Moira Heffron has moved from her home of 25 years to an upscale apartment nearby. She is a great fan of Pope Francis, especially his recent encyclical, but reports that the Minneapolis-St.Paul Archdiocese is in bankruptcy and the Archbishop has resigned under a cloud.
A tour of Charleston, SC, was among some of the short trips Marguerite Wordell has taken. She lamented the tragedy of the racially-motivated church shooting, and said, “I ask myself what I got from my Trinity education. Then I remember studying the Book of Job in freshman English. It doesn’t help me understand why there is so much evil in the world, but it helps me feel a little better to know humans have been considering the problem for a long time.”
Health issues and loss of loved ones have led some of us to a quieter life of contemplation and appreciation of everyday joys. Joanne Mitchell continues to live with her husband Jon in Franklin, MA. She is happy that her recurrent brain tumor is now stable and that Jon recently became a new grandfather. Kathy Shaheen Sinnott has decided to move back to her hometown area in central NY “to live a small, but rich, simple life balanced, contemplative, and active.”

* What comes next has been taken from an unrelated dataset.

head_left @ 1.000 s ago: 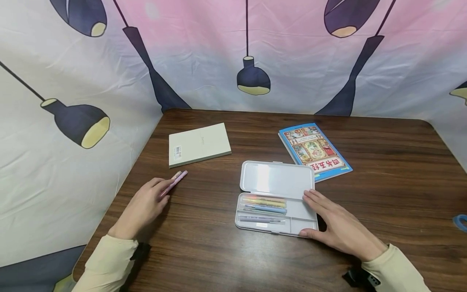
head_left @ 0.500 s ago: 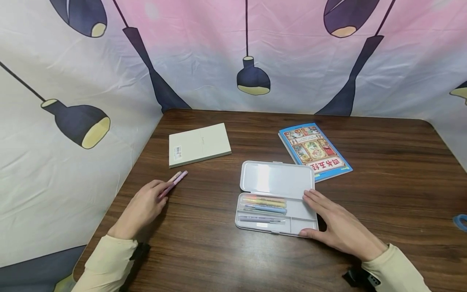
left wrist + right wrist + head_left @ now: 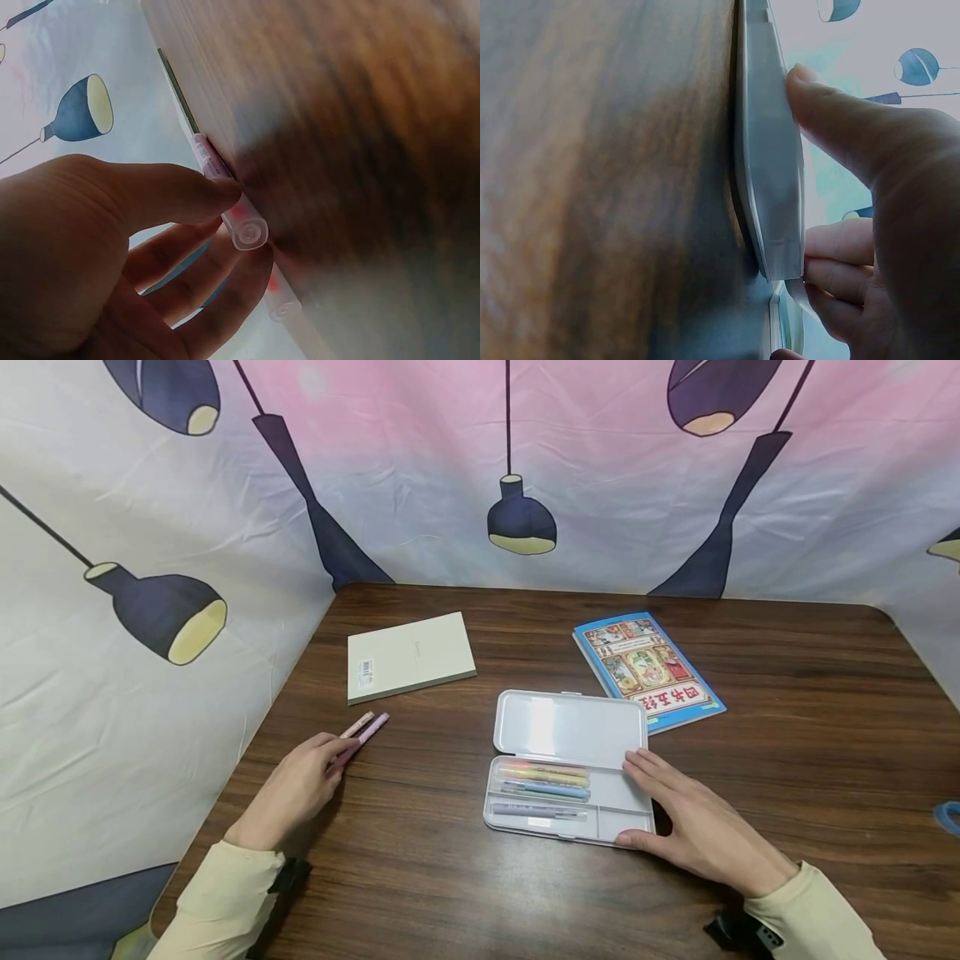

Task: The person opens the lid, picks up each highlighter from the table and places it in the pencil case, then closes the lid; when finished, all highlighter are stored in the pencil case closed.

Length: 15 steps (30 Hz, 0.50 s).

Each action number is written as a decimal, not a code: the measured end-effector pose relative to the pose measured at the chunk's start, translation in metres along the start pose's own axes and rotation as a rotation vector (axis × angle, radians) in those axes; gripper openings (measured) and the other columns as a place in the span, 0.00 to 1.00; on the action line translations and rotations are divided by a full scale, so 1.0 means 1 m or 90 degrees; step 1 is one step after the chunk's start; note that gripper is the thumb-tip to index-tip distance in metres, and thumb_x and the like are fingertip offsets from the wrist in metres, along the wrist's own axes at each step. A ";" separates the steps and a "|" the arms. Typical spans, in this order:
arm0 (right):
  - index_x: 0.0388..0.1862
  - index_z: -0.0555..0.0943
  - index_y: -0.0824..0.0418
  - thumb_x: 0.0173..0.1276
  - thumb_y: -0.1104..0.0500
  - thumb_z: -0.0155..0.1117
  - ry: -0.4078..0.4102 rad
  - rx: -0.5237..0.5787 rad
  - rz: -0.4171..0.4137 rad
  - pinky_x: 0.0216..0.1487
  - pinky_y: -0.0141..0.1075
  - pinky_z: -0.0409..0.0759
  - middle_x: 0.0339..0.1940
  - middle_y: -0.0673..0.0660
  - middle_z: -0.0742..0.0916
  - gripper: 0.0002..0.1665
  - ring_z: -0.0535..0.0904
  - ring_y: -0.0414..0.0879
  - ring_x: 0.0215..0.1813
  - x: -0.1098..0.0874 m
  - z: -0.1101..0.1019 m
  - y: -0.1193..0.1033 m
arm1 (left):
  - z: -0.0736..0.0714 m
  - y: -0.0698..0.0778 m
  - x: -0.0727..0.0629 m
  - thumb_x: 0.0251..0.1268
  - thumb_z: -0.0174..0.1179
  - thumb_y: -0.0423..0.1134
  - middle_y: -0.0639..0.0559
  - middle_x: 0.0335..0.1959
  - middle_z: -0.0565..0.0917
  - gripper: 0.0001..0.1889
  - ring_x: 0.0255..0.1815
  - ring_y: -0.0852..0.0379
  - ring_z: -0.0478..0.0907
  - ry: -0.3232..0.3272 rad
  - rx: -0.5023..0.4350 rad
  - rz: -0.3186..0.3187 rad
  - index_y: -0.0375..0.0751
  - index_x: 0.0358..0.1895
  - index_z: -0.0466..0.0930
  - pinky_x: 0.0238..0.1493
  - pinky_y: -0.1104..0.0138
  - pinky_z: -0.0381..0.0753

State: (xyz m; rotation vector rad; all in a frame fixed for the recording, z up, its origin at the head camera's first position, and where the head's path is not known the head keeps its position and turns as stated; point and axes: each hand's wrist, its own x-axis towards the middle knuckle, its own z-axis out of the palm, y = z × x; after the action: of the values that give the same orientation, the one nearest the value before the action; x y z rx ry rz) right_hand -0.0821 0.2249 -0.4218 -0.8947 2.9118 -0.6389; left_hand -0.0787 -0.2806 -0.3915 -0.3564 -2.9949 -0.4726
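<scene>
In the head view my left hand (image 3: pixel 296 789) is low over the table at the left, beside two slim pens. Its thumb and fingers pinch the lilac pen (image 3: pixel 372 728); the pale pink pen (image 3: pixel 357 725) lies alongside, its lower part hidden by the fingers. The left wrist view shows the clear round end of the pinched lilac pen (image 3: pixel 250 233) under the thumb. My right hand (image 3: pixel 693 822) rests on the right end of an open white pencil case (image 3: pixel 626 789), thumb at its front edge, fingers extended toward the hinge. Several coloured pens (image 3: pixel 543 781) lie in its left compartments.
A pale cream book (image 3: pixel 412 656) lies behind the left hand. Behind the pencil case is a blue illustrated book (image 3: pixel 648 664), partly overlapped by the lid (image 3: pixel 570 722). A blue curved object (image 3: pixel 948 818) shows at the right edge. A patterned cloth (image 3: pixel 427 493) hangs behind the table.
The far ends of the two pens have spread apart, the lilac one shifting slightly right. My left fingers have shifted slightly; the right hand and pencil case have stayed put.
</scene>
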 end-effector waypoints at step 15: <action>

As for me, I’ve been thinking about a quieter, more contemplative life following my diagnosis of pulmonary fibrosis (PF), an incurable, progressive disease of unknown cause. The disease gradually turns the lungs into scar tissue, making it difficult and eventually impossible to breathe. Although life span following diagnosis ranges from 2-5 years, my mother survived 12 years. At this point, I am still feeling fairly well and remaining active. At this writing, I’m awaiting the arrival of my second grandson, so I plan to spend lots of time with him and his older brother. If my health permits, I hope to take a few more of my “bucket list” trips. Eventually, I will have to reduce my activities, and this is why I am asking for volunteers to take over the scribe job next year. Once again, I have really enjoyed being scribe and hearing from all of you. Stay well, and do as much as you can, while you can, as will I.